Ca tru music sounds strange to the uninitiated. Clicks and clacks accompany the centuries old ballads. It is not the kind of music that inspires toe tapping or humming. Once almost extinct, a club in Hanoi is reviving this uniquely Vietnamese musical tradition and teaching new generations that to participate in a ca tru performance is to be transported to another age and once you start to recognize the art's fine subtleties it can be intoxicating.

Originally, ca tru, also called hat a dao or hat noi (literally song of the women singers), was associated with a geisha type of entertainment. Attractive young singers entertained men in a relaxed environment, sometimes serving drinks and snacks. Men might have visited a hat a dao inn with friends to celebrate a successful business deal or the birth of a son.

Ca tru flourished in the 15th century in northern Vietnam when it was popular with the royal palace and a favorite hobby of aristocrats and scholars. Later it was performed in communal houses, inns and private homes. These performances were mostly for men. When men entered a ca tru inn they purchased bamboo tally cards. In Chinese, tru means card. Ca means song in Vietnamese, hence the name ca tru: tally card songs. The tallies were given to the singers in appreciation for the performance. After the performance each singer received payment in proportion to the number of cards received. In the 17th century the inns were located near the Dong Xuan market, now Paper Street (Hang Gay). Today, this is the location of the Queen Been Karaoke and Disco Club. A row of a dao inns were also located on Kham Thien Street.

After the August Revolution of 1945, ca tru was suppressed because it represented the abuse of women for the entertainment of ruling class men. Today, however, men and women can enjoy ca tru equally. Musicians, poets and fans in Hanoi have formed a club called the Bich Cau Dao Quan Club that meets on the last Sunday morning of each month in a Bich Cau temple at 14 Cat Linh Street. Built during the reign of Le Than Tong (1476-1497), the temple honors the legendary meeting and marriage of the scholar Tu Uyen and the angel Giang Kieu. Students from the National School (Quoc Tu Giam) once came here to pray for success in their studies and to listen to ca tru. The temple has large open spaces where religious processions, games and ca tru took place during festivals.

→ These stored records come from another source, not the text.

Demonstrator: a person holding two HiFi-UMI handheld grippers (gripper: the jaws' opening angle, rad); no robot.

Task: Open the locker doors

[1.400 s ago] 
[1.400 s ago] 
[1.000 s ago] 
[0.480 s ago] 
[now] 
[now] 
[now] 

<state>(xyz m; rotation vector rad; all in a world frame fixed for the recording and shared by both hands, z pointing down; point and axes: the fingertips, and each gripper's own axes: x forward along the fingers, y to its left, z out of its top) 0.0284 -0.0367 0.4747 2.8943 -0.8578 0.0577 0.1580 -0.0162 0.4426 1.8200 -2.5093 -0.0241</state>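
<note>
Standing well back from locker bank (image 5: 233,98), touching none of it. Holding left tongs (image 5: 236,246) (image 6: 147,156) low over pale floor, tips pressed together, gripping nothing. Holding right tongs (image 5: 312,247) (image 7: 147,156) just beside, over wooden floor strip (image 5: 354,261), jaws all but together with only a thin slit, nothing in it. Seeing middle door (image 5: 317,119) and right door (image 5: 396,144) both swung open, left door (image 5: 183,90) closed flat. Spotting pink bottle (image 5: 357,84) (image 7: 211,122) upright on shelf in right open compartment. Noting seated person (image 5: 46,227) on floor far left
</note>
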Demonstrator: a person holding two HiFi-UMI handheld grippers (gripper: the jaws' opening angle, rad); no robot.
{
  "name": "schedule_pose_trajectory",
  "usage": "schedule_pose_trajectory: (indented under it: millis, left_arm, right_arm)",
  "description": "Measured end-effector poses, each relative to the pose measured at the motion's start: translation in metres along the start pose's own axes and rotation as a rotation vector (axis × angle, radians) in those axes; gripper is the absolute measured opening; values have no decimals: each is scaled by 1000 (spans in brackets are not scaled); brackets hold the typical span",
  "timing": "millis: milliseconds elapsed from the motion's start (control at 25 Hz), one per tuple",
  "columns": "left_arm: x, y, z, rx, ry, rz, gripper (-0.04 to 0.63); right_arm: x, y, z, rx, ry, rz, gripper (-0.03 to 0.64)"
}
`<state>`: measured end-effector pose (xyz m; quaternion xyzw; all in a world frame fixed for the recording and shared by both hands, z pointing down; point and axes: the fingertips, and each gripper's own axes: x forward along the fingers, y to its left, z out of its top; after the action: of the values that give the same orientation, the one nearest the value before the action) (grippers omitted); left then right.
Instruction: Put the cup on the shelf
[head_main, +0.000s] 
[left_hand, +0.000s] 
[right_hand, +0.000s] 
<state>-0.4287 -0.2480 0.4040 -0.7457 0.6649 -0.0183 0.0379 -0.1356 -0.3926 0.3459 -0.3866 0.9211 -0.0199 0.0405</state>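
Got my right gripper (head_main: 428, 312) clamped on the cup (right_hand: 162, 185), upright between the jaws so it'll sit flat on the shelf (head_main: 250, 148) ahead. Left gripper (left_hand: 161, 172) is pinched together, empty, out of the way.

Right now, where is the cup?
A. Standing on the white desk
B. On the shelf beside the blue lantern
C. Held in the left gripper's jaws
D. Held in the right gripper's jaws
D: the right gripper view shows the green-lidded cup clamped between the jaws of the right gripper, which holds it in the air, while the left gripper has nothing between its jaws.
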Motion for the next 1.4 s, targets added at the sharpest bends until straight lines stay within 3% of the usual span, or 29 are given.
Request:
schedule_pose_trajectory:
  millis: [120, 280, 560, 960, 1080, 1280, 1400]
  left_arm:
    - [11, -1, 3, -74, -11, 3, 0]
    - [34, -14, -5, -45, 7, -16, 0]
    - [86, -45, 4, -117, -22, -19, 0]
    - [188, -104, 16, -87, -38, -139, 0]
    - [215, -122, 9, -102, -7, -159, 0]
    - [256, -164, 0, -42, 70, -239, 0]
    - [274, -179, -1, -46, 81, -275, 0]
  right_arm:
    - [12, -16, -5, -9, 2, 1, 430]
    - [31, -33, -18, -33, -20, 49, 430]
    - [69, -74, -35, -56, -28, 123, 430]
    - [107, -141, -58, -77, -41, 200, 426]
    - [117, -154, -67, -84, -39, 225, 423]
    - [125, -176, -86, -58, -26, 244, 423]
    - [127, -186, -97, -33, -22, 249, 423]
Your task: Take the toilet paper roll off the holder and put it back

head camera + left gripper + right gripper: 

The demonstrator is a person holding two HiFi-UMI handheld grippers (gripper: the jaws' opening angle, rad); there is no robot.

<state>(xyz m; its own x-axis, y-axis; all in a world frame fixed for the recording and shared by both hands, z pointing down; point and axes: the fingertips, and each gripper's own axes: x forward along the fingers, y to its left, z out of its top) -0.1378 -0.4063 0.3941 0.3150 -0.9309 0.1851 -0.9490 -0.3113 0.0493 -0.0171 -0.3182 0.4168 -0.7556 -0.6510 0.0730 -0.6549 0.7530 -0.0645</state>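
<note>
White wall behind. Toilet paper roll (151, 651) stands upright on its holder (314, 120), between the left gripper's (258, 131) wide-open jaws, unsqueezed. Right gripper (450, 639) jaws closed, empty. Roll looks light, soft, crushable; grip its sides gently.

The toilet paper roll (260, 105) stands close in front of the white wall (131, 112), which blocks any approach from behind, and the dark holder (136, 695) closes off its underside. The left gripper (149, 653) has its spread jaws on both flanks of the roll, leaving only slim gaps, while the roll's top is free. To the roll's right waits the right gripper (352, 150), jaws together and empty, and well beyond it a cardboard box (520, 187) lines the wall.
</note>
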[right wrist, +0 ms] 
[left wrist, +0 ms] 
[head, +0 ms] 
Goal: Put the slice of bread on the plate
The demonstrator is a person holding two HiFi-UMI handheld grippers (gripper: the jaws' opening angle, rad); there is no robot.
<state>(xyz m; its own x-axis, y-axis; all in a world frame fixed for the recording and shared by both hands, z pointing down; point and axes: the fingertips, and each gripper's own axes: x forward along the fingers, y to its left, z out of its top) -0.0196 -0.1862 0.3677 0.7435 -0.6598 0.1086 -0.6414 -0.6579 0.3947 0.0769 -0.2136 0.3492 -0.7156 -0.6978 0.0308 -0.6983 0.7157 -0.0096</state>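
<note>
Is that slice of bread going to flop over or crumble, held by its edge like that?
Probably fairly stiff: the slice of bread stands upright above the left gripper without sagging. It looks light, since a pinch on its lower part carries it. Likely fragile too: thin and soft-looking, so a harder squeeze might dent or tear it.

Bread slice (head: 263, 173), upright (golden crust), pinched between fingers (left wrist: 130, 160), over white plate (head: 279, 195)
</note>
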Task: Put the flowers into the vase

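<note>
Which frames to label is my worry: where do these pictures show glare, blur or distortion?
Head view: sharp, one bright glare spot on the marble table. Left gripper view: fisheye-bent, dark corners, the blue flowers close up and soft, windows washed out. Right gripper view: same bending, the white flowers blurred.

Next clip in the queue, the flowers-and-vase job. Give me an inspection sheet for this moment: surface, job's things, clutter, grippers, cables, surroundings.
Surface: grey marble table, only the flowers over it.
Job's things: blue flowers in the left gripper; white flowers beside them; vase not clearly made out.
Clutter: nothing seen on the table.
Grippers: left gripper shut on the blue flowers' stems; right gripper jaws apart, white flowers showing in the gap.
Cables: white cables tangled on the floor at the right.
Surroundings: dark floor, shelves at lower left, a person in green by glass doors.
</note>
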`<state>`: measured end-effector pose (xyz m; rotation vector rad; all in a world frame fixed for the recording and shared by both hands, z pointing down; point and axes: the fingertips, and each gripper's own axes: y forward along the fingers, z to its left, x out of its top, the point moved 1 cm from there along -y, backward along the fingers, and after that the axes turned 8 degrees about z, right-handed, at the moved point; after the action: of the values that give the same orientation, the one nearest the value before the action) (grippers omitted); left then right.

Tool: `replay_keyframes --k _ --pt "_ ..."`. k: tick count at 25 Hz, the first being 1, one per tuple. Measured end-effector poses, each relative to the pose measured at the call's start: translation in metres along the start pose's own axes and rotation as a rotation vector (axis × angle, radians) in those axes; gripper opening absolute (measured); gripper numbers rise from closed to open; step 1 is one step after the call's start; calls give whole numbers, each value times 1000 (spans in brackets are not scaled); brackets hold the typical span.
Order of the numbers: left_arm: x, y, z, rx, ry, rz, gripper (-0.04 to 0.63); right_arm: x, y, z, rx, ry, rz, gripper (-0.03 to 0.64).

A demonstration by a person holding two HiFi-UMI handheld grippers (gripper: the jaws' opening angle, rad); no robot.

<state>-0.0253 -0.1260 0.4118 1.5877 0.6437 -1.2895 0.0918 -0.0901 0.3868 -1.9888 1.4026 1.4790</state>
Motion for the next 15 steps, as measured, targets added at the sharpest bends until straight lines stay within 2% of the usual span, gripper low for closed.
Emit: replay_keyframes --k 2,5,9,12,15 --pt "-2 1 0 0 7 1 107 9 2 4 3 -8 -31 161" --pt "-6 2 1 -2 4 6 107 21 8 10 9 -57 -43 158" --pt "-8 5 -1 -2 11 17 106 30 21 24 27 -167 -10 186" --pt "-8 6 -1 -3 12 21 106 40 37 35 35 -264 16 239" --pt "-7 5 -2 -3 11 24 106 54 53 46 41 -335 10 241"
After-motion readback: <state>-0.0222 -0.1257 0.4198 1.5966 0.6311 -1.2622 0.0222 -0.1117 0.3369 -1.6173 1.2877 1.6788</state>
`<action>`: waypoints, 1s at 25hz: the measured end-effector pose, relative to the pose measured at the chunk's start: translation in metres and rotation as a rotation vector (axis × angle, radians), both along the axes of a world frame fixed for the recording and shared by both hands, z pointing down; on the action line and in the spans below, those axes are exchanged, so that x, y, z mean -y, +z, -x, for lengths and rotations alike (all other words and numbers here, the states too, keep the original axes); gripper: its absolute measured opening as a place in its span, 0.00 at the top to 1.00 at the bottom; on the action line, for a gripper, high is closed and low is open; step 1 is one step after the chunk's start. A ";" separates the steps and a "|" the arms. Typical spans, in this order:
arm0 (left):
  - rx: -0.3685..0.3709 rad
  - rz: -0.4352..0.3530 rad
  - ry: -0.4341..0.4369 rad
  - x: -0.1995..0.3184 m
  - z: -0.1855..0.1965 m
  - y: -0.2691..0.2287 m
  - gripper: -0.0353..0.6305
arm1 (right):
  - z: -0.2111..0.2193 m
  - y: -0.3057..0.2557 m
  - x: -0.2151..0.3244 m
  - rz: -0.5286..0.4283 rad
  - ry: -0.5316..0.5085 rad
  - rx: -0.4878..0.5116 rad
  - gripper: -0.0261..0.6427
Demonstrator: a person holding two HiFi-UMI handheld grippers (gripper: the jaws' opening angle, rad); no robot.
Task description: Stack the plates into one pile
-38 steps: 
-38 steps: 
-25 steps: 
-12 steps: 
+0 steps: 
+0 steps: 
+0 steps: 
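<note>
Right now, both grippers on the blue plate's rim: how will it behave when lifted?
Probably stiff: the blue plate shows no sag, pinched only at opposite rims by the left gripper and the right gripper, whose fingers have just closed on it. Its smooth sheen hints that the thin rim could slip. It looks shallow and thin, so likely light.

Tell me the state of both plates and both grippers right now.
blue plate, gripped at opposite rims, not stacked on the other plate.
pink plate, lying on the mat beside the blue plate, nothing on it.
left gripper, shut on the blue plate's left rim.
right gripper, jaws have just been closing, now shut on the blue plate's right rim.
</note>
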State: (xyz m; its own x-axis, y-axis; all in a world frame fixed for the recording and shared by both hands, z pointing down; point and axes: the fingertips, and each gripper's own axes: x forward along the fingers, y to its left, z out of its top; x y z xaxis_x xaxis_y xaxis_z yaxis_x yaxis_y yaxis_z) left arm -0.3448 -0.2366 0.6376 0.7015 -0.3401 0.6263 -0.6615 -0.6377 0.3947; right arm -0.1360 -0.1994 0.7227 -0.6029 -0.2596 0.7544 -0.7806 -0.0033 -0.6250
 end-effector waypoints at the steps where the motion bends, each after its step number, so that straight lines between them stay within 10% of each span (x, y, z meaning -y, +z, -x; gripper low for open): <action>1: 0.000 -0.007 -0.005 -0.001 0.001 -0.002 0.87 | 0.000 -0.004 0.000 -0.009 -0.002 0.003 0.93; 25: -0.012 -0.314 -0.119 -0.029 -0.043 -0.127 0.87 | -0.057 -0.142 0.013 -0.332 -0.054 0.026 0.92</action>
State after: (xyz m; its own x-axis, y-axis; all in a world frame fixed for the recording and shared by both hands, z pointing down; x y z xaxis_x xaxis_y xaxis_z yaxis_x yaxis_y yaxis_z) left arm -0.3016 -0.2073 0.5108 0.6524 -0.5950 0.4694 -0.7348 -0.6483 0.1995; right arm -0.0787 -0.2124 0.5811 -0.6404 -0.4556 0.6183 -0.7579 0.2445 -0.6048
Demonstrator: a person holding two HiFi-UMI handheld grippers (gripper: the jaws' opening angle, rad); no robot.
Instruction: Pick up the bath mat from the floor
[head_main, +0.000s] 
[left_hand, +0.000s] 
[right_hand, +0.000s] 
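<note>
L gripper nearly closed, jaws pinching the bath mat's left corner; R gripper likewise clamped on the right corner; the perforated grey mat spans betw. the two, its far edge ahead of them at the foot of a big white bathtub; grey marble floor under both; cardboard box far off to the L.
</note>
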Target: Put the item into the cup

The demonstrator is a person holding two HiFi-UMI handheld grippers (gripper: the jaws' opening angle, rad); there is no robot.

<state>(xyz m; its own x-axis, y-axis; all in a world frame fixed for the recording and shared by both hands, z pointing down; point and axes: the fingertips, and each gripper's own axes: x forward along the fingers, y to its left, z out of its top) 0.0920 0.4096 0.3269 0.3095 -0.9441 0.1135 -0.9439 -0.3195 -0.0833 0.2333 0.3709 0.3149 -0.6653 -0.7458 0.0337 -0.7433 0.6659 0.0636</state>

Ca tru requires at least three performers. The singer is always a woman and plays the phach, an instrument made of wood or bamboo that is beaten with two wooden sticks. A musician accompanies the singer on the dan day, a long-necked lute with three silk strings and 10 frets. There is also a drummer or trong chau.

The drummer shows his approval of the singer or the songs depending on how he hits the drum. If he likes a song he might hit the side of the drum several times. If he is disappointed with the singer, he hits the drum twice. The guitar player must follow the rhythm of the phach. His instrument, the dan day, is only used in ca tru and is now made almost exclusively for sale to tourists who find the shape intriguing.

Ca tru demands audience participation. During a meeting of the Bich Cau Dao Quan Club members listen to guest performers and take turns on the drums. Founded in 1992, the club now has 90 members and 30 or 40 of them gather on a given Sunday. Older artists like Nguyuen Thi Mieu, 78, train younger singers and introduce them to classical songs. According to the director, 40-year-old Bach Van, "It is very difficult to find young singers who wish to learn this art form. It is also difficult to find good teachers who can convey both the enthusiasm and the technical knowledge." Bach herself studied ca tru for 10 years before the Hanoi Office of Culture appointed her the club's director.

The club's eclectic crowd includes foreigners. The Israeli Ambassador to Vietnam, David Mabani, says "It is important that the international community understand the depth of traditional Vietnamese culture as well as its new economy. Appreciating ca tru music is one way to do this." The club welcomes new members and visitors.